The response should consist of the records, reproduced exactly.

┌──

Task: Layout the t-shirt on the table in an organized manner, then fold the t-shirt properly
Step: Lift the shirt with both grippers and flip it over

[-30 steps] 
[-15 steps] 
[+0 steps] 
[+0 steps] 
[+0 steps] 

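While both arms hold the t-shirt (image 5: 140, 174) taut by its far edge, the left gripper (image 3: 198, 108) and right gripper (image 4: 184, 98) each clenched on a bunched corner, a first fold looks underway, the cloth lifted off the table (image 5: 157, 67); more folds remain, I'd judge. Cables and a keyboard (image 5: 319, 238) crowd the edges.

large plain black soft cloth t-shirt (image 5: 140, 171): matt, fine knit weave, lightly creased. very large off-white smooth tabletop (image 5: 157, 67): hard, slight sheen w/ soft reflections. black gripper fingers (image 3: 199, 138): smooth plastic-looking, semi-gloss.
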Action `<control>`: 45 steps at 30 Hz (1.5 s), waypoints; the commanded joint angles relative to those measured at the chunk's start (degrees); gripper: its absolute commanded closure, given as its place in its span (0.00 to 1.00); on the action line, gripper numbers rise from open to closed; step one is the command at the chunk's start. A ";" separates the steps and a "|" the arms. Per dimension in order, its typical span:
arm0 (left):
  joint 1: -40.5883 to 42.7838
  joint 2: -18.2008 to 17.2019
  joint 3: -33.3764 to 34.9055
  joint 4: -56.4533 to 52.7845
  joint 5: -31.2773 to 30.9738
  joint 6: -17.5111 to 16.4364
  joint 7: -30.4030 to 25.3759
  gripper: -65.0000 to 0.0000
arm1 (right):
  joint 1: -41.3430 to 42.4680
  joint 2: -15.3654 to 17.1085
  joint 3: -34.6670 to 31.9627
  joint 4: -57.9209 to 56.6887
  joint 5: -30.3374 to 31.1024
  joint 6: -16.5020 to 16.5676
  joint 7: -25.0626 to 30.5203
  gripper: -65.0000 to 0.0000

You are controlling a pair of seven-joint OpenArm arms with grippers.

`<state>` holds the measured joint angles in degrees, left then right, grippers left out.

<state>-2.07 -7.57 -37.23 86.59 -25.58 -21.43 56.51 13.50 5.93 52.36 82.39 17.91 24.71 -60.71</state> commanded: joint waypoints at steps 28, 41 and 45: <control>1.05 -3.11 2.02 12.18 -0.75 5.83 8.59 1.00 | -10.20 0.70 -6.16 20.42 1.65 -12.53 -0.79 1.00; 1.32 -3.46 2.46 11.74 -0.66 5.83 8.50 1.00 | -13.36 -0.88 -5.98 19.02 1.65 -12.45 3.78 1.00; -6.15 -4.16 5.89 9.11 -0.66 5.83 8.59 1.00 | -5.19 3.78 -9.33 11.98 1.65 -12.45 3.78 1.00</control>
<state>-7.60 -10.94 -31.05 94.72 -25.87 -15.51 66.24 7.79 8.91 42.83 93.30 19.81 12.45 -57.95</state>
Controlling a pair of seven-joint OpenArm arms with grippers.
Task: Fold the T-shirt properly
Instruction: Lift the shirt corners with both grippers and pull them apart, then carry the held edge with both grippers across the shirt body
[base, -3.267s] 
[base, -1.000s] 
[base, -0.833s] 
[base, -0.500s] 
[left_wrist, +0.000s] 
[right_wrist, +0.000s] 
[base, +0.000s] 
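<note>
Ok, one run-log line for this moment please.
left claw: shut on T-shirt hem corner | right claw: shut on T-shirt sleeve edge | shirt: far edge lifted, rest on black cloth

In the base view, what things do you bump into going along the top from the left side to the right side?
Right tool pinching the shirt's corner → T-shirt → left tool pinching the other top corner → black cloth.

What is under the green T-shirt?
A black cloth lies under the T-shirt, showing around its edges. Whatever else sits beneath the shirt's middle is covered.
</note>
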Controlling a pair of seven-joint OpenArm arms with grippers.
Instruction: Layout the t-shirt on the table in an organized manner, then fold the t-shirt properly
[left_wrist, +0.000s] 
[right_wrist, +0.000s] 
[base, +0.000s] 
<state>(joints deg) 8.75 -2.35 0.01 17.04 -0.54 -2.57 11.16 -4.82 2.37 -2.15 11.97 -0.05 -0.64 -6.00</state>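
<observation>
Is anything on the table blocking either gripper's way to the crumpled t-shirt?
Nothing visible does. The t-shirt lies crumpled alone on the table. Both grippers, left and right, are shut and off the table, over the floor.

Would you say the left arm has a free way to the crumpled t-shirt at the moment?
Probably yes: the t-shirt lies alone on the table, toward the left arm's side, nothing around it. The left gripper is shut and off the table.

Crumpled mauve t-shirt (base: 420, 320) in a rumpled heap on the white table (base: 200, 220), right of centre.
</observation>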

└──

Answer area:
Task: Layout the t-shirt on the table in an organized manner, then fold the t-shirt properly
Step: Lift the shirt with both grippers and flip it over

[-30 steps] 
[-15 steps] 
[+0 steps] 
[+0 steps] 
[+0 steps] 

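While both arms hold the t-shirt (image 5: 140, 174) taut by its far edge, the left gripper (image 3: 198, 108) and right gripper (image 4: 184, 98) each clenched on a bunched corner, a first fold looks underway, the cloth lifted off the table (image 5: 157, 67); more folds remain, I'd judge. Cables and a keyboard (image 5: 319, 238) crowd the edges.

large plain black soft cloth t-shirt (image 5: 140, 171): matt, fine knit weave, lightly creased. very large off-white smooth tabletop (image 5: 157, 67): hard, slight sheen w/ soft reflections. black gripper fingers (image 3: 199, 138): smooth plastic-looking, semi-gloss.
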Action `<control>`: 45 steps at 30 Hz (1.5 s), waypoints; the commanded joint angles relative to those measured at the chunk's start (degrees); gripper: its absolute commanded closure, given as its place in its span (0.00 to 1.00); on the action line, gripper numbers rise from open to closed; step one is the command at the chunk's start. A ";" separates the steps and a "|" the arms. Per dimension in order, its typical span:
arm0 (left):
  joint 1: -40.5883 to 42.7838
  joint 2: -18.2008 to 17.2019
  joint 3: -33.3764 to 34.9055
  joint 4: -56.4533 to 52.7845
  joint 5: -31.2773 to 30.9738
  joint 6: -17.5111 to 16.4364
  joint 7: -30.4030 to 25.3759
  gripper: -65.0000 to 0.0000
arm1 (right):
  joint 1: -41.3430 to 42.4680
  joint 2: -15.3654 to 17.1085
  joint 3: -34.6670 to 31.9627
  joint 4: -57.9209 to 56.6887
  joint 5: -30.3374 to 31.1024
  joint 6: -16.5020 to 16.5676
  joint 7: -25.0626 to 30.5203
  gripper: -65.0000 to 0.0000

You are controlling a pair of seven-joint OpenArm arms with grippers.

`<state>` holds the measured joint angles in degrees, left then right, grippers left out.

<state>-2.07 -7.57 -37.23 86.59 -25.58 -21.43 56.51 13.50 5.93 52.36 82.39 17.91 24.71 -60.71</state> commanded: joint waypoints at steps 28, 41 and 45: <control>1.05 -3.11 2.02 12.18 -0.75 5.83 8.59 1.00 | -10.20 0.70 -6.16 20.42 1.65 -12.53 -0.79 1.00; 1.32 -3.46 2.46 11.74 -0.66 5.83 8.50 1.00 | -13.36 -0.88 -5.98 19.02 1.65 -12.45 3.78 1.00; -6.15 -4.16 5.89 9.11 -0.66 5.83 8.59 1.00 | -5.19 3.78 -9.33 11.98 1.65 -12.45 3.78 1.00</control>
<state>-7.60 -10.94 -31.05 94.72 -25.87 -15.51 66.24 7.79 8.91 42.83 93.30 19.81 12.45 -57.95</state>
Controlling a pair of seven-joint OpenArm arms with grippers.
Task: Fold the T-shirt properly
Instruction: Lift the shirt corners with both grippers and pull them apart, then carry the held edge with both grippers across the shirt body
[base, -3.267s] 
[base, -1.000s] 
[base, -0.833s] 
[base, -0.500s] 
[left_wrist, +0.000s] 
[right_wrist, +0.000s] 
[base, +0.000s] 
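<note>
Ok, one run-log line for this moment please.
left claw: shut on T-shirt hem corner | right claw: shut on T-shirt sleeve edge | shirt: far edge lifted, rest on black cloth

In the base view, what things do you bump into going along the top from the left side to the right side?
Right tool pinching the shirt's corner → T-shirt → left tool pinching the other top corner → black cloth.

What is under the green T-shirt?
A black cloth lies under the T-shirt, showing around its edges. Whatever else sits beneath the shirt's middle is covered.
</note>
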Controlling a pair of seven-joint OpenArm arms with grippers.
Instruction: Layout the t-shirt on the table in an organized manner, then fold the t-shirt properly
[left_wrist, +0.000s] 
[right_wrist, +0.000s] 
[base, +0.000s] 
<state>(joints deg) 8.75 -2.35 0.01 17.04 -0.54 -2.57 11.16 -4.82 2.37 -2.15 11.97 -0.05 -0.64 -6.00</state>
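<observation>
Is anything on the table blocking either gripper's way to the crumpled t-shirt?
Nothing visible does. The t-shirt lies crumpled alone on the table. Both grippers, left and right, are shut and off the table, over the floor.

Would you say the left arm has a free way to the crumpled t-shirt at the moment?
Probably yes: the t-shirt lies alone on the table, toward the left arm's side, nothing around it. The left gripper is shut and off the table.

Crumpled mauve t-shirt (base: 420, 320) in a rumpled heap on the white table (base: 200, 220), right of centre.
</observation>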

The exercise contains no remaining tasks.